Le Sénégal avec, l’appui du Japon, a décidé, à travers le projet SHEP, de rendre plus compétitive la production afin de mieux développer son secteur horticole. Selon le ministre de l’Agriculture et de l’Equipement rural, il s’agit, dans le cadre de la construction de cette agriculture, “de tout mettre en oeuvre pour, d’une part, générer beaucoup d’emplois, particulièrement, en direction des jeunes et des femmes et d’autre part sécuriser et augmenter les revenus des ruraux, dans une stratégie de stabilité de la production agricole”.


Papa Abdoulaye Seck d’ajouter qu’à l’ère de la turbulence des marchés, il faut s’informer et mettre à la disposition des acteurs des outils adéquats parce que,  “le problème de l’agriculture  est que 30%  se passent dans les champs et 70% en dehors des champs.  Ce qui montre que le productivisme ignorant ne permet pas d’augmenter la production”, dit-il avant d’ajouter que “des acquis ont été enregistrés dans le projet SHEP avec une agriculture qui répond aux exigences du marché et  qui impacte durablement sur notre environnement”.

Poursuivant, le ministre, dira que  l’horticulture est considérée comme un secteur prioritaire dans la recherche d’une sécurité alimentaire et nutritionnelle durable “c’est pourquoi le projet SHEP revêt, pour le gouvernement du Sénégal, une importance toute particulière, parce que ce projet devrait permettre de renforcer les capacités opérationnelles des acteurs  pour que ces acteurs puissent produire plus et mieux, condition sine qua non pour une sécurisation et une augmentation des revenus des petits producteurs”.

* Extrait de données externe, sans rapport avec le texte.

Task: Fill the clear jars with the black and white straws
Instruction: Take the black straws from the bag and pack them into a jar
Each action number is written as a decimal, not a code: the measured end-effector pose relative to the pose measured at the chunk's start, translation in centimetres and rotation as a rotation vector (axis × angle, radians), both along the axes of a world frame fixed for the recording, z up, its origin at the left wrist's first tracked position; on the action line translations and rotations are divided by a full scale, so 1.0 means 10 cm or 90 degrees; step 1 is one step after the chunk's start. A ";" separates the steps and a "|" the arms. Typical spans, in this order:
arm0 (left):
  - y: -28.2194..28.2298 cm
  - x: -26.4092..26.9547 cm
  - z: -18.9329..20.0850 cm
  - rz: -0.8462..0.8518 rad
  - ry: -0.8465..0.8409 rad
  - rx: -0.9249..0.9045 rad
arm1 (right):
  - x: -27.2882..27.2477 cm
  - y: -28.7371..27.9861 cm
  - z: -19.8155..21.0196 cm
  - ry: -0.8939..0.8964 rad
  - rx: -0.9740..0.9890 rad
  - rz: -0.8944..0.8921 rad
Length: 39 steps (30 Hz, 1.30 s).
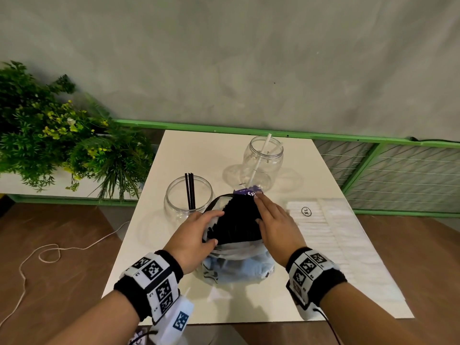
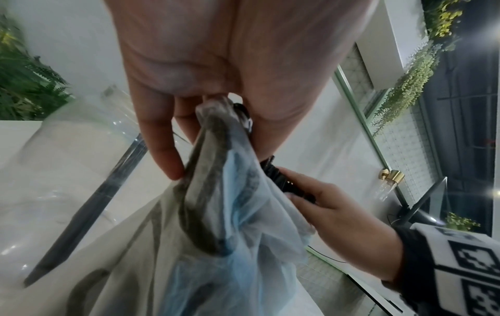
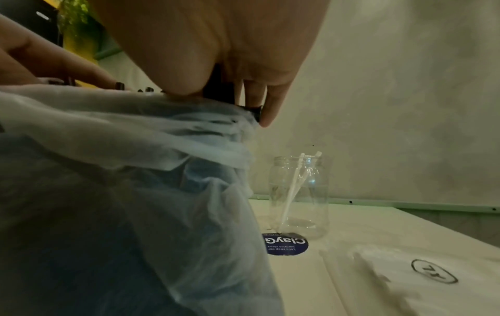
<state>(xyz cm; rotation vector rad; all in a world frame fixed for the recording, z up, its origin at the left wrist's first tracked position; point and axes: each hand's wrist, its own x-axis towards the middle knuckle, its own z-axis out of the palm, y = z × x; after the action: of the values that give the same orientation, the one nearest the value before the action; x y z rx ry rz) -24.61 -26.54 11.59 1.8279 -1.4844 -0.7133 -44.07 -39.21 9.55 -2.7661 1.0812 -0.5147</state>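
Note:
Two clear jars stand on the white table (image 1: 189, 155). The left jar (image 1: 188, 195) holds a few black straws (image 1: 190, 190); the far right jar (image 1: 262, 163) holds white straws (image 1: 258, 160). Between them, nearer me, a thin plastic bag (image 1: 236, 267) stands with a thick bundle of black straws (image 1: 234, 225) sticking out of its top. My left hand (image 1: 214, 227) pinches the bag's left edge (image 2: 216, 149). On the right side of the bundle my right hand (image 1: 268, 212) lies with fingers over the straws and thumb pressed against them (image 2: 273, 171).
A flat pack of white straws (image 1: 323, 225) marked XL lies on the table to the right. A purple round sticker (image 3: 285, 243) sits in front of the right jar. Plants (image 1: 49, 135) fill the left; a green railing (image 1: 373, 143) runs behind the table.

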 end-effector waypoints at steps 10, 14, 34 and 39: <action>-0.10 -0.05 0.03 0.002 -0.038 0.094 | 0.16 0.04 0.03 -0.123 0.152 -0.045; -0.10 -0.04 0.06 0.066 0.002 0.020 | 0.11 -0.03 0.09 -0.240 0.104 0.037; 0.03 0.03 -0.01 0.071 0.073 0.060 | 0.15 0.45 -0.11 -0.293 0.137 0.086; 0.03 0.06 -0.06 0.082 0.105 0.047 | 0.22 0.46 -0.08 -0.251 0.262 -0.005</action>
<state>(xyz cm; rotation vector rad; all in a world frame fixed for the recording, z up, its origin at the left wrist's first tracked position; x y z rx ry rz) -23.97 -26.26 11.00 1.8523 -1.2373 -0.8437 -41.83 -34.65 8.74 -2.1890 0.9722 -0.7092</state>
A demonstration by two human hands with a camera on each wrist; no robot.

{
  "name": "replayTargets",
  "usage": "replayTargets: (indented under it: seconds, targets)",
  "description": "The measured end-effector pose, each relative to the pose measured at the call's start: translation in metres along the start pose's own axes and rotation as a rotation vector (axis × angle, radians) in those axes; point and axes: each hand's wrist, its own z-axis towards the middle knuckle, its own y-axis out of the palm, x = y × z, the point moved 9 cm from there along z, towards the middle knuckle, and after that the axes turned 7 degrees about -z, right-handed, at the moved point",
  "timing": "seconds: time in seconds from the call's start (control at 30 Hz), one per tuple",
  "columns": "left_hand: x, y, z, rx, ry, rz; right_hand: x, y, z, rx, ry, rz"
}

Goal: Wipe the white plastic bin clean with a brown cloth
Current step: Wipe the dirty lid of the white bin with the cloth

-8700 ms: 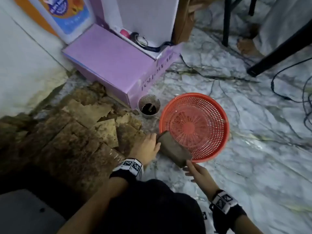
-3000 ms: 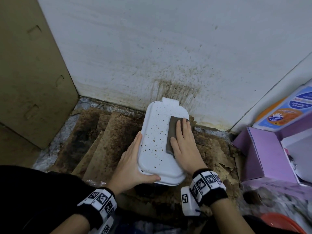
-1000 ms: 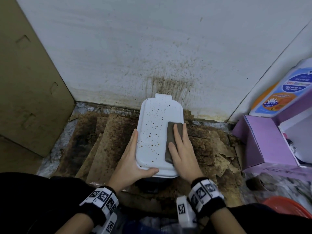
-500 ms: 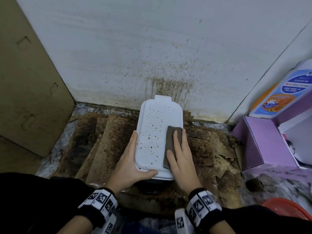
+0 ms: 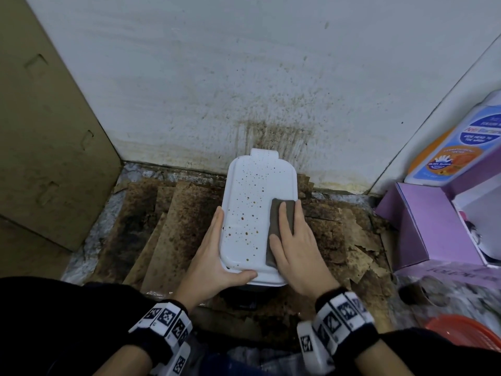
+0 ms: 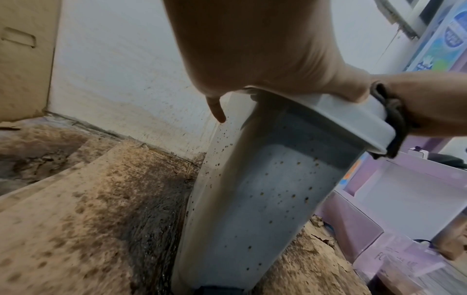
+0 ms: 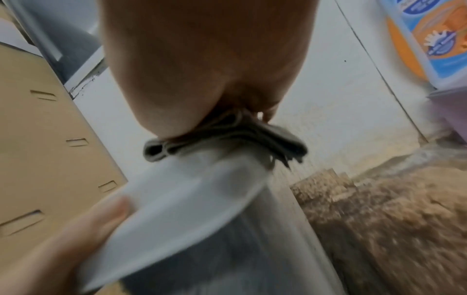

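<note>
A white plastic bin [image 5: 252,202] stands against the stained wall, its lid speckled with brown spots. My left hand [image 5: 214,253] grips the lid's near-left corner, thumb across the near edge and fingers down the left side. My right hand [image 5: 292,240] lies flat on a folded brown cloth [image 5: 282,213] and presses it onto the right side of the lid. In the left wrist view the bin's grey spotted wall [image 6: 265,189] runs down below my left hand [image 6: 252,49]. The right wrist view is blurred and shows the cloth [image 7: 227,139] squeezed between my right hand [image 7: 207,59] and the lid [image 7: 177,199].
Stained, torn cardboard [image 5: 168,226] covers the floor around the bin. A tall cardboard panel [image 5: 46,131] stands at the left. At the right are a purple box [image 5: 423,226] and a blue and orange package [image 5: 461,147]. A red basket [image 5: 466,332] shows at the bottom right.
Over the last second my right hand has slid the cloth a little toward me along the lid's right side. My left hand keeps its hold on the near-left corner.
</note>
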Motion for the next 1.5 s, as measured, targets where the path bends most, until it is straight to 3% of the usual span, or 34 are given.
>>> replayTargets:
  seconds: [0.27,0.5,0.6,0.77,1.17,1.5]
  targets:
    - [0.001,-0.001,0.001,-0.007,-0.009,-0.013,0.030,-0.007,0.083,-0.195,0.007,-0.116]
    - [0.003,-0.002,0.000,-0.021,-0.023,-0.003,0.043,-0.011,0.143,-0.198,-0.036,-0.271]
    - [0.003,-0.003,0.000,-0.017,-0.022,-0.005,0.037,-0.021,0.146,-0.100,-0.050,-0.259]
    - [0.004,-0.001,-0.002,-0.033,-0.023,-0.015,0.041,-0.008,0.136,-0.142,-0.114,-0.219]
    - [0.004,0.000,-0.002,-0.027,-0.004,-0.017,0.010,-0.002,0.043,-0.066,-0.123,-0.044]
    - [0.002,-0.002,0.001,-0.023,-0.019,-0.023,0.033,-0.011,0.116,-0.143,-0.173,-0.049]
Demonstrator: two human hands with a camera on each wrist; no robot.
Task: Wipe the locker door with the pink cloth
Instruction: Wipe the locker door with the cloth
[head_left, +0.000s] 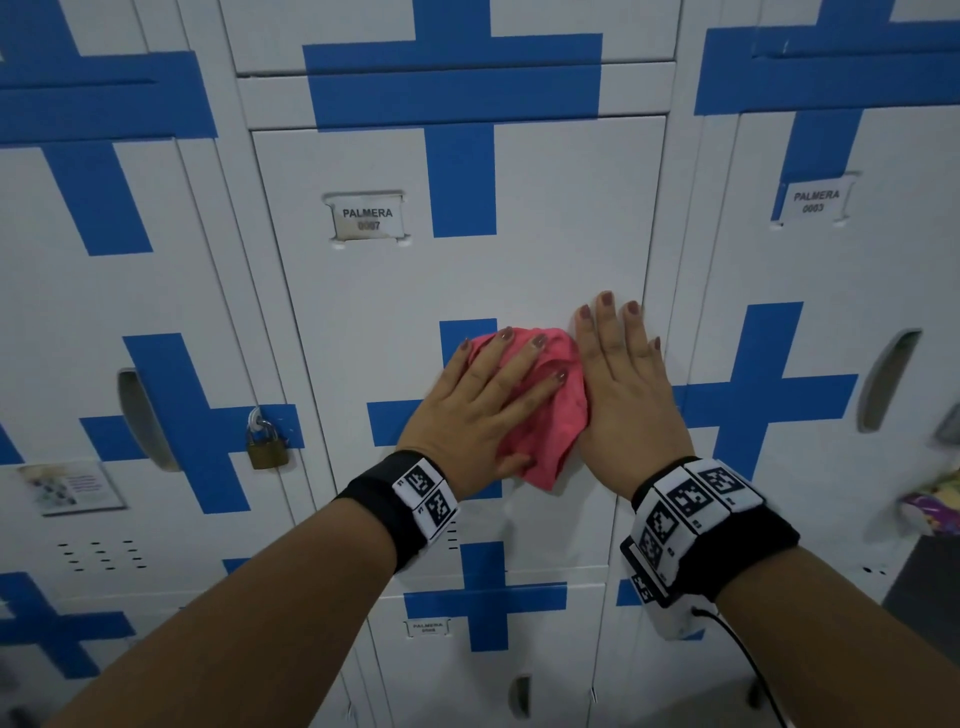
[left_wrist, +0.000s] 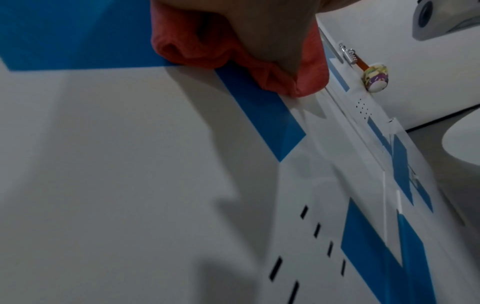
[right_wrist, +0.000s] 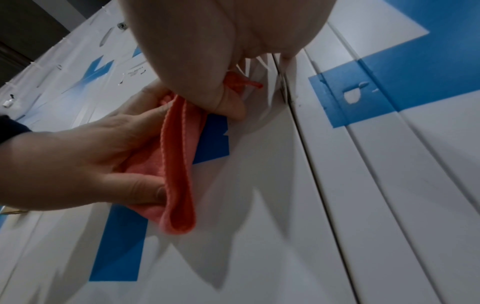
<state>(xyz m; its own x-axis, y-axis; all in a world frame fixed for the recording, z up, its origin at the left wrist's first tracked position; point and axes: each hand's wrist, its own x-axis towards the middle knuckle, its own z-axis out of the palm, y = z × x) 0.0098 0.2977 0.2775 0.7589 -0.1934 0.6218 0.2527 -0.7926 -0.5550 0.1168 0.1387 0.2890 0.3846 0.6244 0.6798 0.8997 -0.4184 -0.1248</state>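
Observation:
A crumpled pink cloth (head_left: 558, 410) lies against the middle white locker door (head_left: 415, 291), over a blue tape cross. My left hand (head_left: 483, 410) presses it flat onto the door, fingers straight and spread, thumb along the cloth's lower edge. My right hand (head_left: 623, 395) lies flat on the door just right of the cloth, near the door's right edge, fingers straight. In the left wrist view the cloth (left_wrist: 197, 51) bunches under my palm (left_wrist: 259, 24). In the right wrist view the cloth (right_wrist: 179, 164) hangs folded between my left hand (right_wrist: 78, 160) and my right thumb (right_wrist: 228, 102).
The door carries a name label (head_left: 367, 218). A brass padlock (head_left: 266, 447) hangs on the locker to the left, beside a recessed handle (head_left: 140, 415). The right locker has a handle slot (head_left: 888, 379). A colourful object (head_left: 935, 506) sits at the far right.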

Pour sa part, le Dr Macoumba Diouf indique que cette approche a été érigée  en modèle  et en outil de coopération pour le Japon avec les pays africains  et  ils ont décidé de l’appliquer dans 10 pays , “nous avons fini une phase pilote qui a duré à peu prés 1 an et a été concluante  et du coup, le Japon a décidé, dans le cadre de la coopération avec la JICA, de financer un projet de 05 ans pour mettre à l’échelle cette approche qui a connu un grand sucées”, a-t-il indiqué.

Ce projet qui en est à sa deuxième année d’exécution est sur la bonne voie si on en croit les explications du Dr Diouf qui indique que les gains sont parfois multipliés par quatre à partir de l’adoption de cette approche SHEP.